Will we build back better?

The UN Secretary-General, Antonio Guterres, has rightly declared the international response to the COVID-19 pandemic a failure. There is a gaping lack of imagination beyond national exit strategies. The WHO, in its current state, is unable to lead a high-level conversation on a truly global strategy to suppress the spread of the virus and national leaders have shown little interest in advancing this discussion. Where does this leave us in terms of the future outlook for global (health) governance?

For some observers, the COVID-19 experience is unlikely to galvanize significant change. So far, the pandemic has accelerated rather than halted the trend towards a more fragmented, physically constrained world, characterised by ramped up great power rivalry and vast economic inequality. Yet, as the sweeping scale of the COVID-19 crisis and its long-term implications become more apparent, calls to “build back better” are growing louder. In the past, radical global governance innovations – including the foundation of the UN – have often followed major global shocks.

COVID-19 has certainly been a large enough shock to expose the systemic fragilities of our globalised civilisation.
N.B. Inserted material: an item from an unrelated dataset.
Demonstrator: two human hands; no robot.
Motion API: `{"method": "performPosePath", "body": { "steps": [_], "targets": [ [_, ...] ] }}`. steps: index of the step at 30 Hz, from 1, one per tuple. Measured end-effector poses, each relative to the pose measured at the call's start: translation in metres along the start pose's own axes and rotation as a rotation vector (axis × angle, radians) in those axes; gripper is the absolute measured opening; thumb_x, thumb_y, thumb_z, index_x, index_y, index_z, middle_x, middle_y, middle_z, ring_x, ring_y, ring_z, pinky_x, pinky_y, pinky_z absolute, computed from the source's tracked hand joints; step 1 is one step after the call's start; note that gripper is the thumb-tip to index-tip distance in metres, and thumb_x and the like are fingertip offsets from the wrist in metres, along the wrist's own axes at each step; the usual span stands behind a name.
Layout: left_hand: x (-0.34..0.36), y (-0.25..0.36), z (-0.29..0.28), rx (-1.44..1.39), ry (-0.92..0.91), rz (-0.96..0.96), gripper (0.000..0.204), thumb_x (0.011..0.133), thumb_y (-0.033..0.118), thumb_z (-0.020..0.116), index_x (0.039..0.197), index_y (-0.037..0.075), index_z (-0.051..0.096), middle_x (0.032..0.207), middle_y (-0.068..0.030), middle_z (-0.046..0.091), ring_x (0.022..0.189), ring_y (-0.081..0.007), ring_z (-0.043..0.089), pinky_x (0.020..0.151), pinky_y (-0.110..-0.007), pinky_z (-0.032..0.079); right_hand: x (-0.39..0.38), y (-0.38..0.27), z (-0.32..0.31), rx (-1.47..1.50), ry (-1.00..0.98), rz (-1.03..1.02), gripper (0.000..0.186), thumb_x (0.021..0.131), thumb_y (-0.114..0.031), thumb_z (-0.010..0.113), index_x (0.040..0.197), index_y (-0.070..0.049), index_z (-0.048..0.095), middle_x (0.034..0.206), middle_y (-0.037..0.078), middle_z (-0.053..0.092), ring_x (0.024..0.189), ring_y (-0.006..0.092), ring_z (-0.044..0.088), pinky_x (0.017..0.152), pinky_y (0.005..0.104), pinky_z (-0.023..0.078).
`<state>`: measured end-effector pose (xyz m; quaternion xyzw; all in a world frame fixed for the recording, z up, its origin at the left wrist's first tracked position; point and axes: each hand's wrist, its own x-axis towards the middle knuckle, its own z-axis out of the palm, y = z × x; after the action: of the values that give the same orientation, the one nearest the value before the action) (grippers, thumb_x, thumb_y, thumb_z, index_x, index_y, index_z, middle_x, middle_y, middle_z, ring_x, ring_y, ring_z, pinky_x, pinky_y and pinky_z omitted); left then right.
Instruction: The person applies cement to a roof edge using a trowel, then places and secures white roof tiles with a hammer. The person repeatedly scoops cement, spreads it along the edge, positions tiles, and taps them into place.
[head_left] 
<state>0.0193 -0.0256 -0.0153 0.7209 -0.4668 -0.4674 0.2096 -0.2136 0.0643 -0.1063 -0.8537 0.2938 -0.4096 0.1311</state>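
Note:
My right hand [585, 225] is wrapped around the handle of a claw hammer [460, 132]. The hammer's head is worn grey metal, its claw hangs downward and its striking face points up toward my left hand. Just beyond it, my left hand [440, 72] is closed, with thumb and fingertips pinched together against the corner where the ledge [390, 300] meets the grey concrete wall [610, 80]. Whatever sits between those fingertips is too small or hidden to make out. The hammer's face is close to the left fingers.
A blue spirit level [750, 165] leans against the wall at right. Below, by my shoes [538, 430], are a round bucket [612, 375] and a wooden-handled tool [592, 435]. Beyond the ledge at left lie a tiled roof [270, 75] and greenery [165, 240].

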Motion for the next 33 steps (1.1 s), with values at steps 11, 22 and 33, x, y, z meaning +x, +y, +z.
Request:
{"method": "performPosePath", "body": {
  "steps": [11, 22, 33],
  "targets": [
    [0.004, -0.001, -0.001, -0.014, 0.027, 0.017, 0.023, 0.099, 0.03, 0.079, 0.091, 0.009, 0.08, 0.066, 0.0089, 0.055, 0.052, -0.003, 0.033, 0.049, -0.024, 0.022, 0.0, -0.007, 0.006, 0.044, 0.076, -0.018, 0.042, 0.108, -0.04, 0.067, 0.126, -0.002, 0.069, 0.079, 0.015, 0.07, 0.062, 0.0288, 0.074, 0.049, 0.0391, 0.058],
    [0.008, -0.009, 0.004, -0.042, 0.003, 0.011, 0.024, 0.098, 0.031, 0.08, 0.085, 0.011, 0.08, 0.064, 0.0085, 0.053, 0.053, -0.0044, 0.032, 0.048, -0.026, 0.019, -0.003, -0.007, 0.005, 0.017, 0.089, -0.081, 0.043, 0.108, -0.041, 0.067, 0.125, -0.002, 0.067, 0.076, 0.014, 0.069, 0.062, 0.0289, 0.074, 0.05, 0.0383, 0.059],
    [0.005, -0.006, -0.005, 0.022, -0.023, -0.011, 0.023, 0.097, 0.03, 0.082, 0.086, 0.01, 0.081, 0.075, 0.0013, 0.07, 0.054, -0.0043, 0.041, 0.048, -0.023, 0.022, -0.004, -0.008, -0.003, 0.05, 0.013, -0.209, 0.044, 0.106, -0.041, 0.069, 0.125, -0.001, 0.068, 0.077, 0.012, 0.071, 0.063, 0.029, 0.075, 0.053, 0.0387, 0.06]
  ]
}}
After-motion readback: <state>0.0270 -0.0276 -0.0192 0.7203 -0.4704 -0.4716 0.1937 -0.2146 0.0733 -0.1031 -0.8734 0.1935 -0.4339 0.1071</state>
Far beyond cross-border infection risks, these include the fallibility of just-in-time supply chains, the interdependence of our economies, the vulnerability of global food systems, and the effect of growing inequality on social cohesion between and within countries. COVID-19 has also served as a reminder that human health is closely linked to the health of the planet, with accelerating levels of deforestation, biodiversity destruction, and climate change driving the spread of zoonotic diseases and other health threats. The pandemic has also exacerbated global inequality, undoing years of progress in a matter of months, plunging millions into poverty, and threatening to unleash socio-economic turmoil which is almost guaranteed to spill across borders.

Addressing these issues will require, first and foremost, a realisation of how profoundly interconnected they are and how inadequate our legacy solutions have proven to be. It will also require a recognition that we are certain to face other and more challenging global risks than COVID-19. Pragmatic responses to the current crisis in global governance caution that calls for change must be grounded in political reality. But the very real prospect of global catastrophes worse than COVID-19 compels us to adopt a radical pragmatist position, recognising that “political reality must be grounded in physical reality,” and that building more effective governance solutions is not an option, but an imperative. Neither is it an impossibility. The future is open, change is inevitable, and political leaders – and the global ecumene at large – have real choices to make as critical climate negotiations in late 2021 loom into view. Such times of opportunity and challenge also invite more searching questions – above all, what exactly is it that we want to rebuild? And what might we want to change or leave behind? In other words, we must ensure that this momentous decade is one of building “forward” rather than “backward”.